**WHAT IS BEING ASKED**
Scan the material and copy every line in which "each" appears.

**STORED DATA**
□ □ □ □ □ □ □

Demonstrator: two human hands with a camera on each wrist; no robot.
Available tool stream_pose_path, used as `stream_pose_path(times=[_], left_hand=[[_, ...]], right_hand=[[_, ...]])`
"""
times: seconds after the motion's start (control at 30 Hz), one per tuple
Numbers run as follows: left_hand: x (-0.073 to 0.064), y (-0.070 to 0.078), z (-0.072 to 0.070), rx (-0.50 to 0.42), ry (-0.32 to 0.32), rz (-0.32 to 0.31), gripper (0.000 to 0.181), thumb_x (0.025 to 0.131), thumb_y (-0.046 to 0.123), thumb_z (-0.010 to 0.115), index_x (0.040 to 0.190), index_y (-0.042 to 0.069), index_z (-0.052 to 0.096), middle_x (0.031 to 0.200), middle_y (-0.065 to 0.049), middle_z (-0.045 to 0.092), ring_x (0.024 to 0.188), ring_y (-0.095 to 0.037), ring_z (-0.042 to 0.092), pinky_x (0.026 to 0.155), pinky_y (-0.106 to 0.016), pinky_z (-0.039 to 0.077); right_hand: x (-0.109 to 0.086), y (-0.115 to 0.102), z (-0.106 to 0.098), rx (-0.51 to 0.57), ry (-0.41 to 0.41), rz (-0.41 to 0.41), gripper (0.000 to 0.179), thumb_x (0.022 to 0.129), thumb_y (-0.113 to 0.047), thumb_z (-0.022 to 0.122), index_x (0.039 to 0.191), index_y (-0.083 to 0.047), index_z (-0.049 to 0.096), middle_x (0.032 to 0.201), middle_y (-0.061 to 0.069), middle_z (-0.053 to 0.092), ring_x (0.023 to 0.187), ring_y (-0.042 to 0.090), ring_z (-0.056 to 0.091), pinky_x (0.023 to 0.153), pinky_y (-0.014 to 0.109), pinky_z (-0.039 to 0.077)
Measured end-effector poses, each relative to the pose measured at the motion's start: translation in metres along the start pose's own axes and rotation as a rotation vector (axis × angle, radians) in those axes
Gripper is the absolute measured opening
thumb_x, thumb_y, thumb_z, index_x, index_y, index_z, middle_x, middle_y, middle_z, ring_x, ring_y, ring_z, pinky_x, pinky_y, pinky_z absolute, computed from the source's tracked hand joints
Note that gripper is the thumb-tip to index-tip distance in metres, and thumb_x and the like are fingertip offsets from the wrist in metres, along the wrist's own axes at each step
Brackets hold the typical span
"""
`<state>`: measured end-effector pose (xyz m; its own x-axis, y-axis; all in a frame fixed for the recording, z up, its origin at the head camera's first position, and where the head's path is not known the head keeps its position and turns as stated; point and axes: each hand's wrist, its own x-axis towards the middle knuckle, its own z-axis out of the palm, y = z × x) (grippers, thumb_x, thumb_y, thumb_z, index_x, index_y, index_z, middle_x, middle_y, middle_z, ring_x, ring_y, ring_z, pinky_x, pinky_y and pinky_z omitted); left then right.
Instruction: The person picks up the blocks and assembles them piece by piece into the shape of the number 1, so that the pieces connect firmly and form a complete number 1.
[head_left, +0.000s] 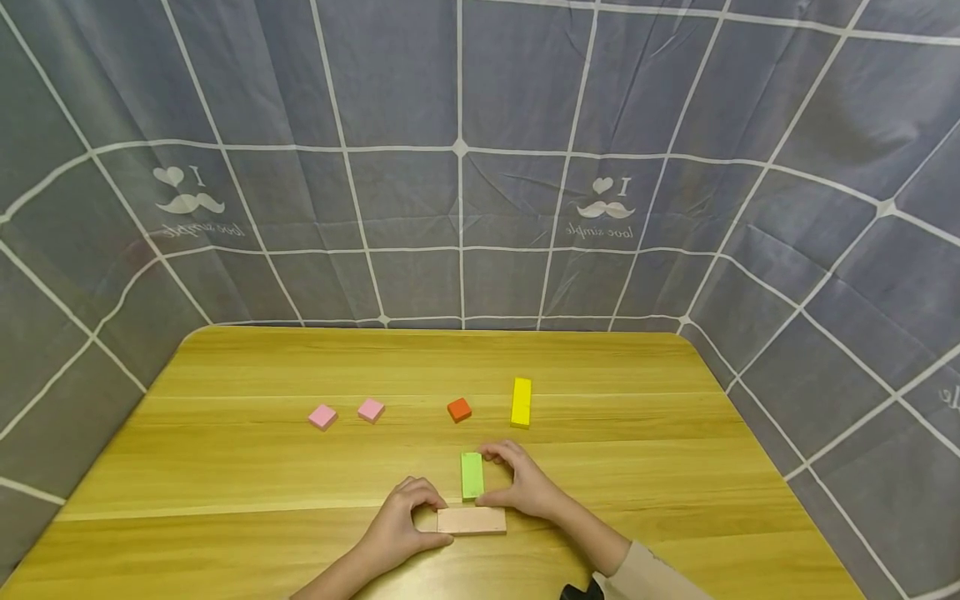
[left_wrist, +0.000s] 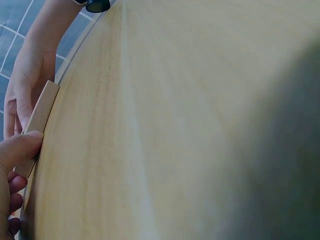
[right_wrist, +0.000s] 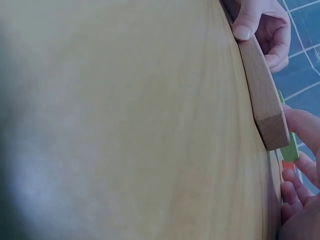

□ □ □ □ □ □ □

**SOLUTION BELOW**
Demonstrator: two human hands with a camera on each wrist; no robot.
Measured end-effector poses, each relative to the pose measured at the motion's start: translation in metres along the start pose's own axes and rotation as a rotation vector (axis × angle, radians) in those axes
Note that gripper is the thumb-tip to index-tip distance in metres, and thumb_x and the like are fingertip offsets from the wrist in metres, along the wrist's own axes at each step
`<state>`: measured end-effector pose (xyz m; its own x-axis, y-axis; all in a frame fixed for the recording, z up, its origin at the head camera's first position, and where the head's path is not known the head keeps its position and turns as stated; point and axes: each hand's wrist, its own x-axis towards the middle knuckle, its own z-axis out of the palm, y = z × x) (grippers, thumb_x, thumb_y, thumb_z, index_x, index_y, index_z, middle_x, middle_y, middle_z, ring_x, ring_y, ring_z, pinky_x, pinky_y and pinky_z omitted); left then right.

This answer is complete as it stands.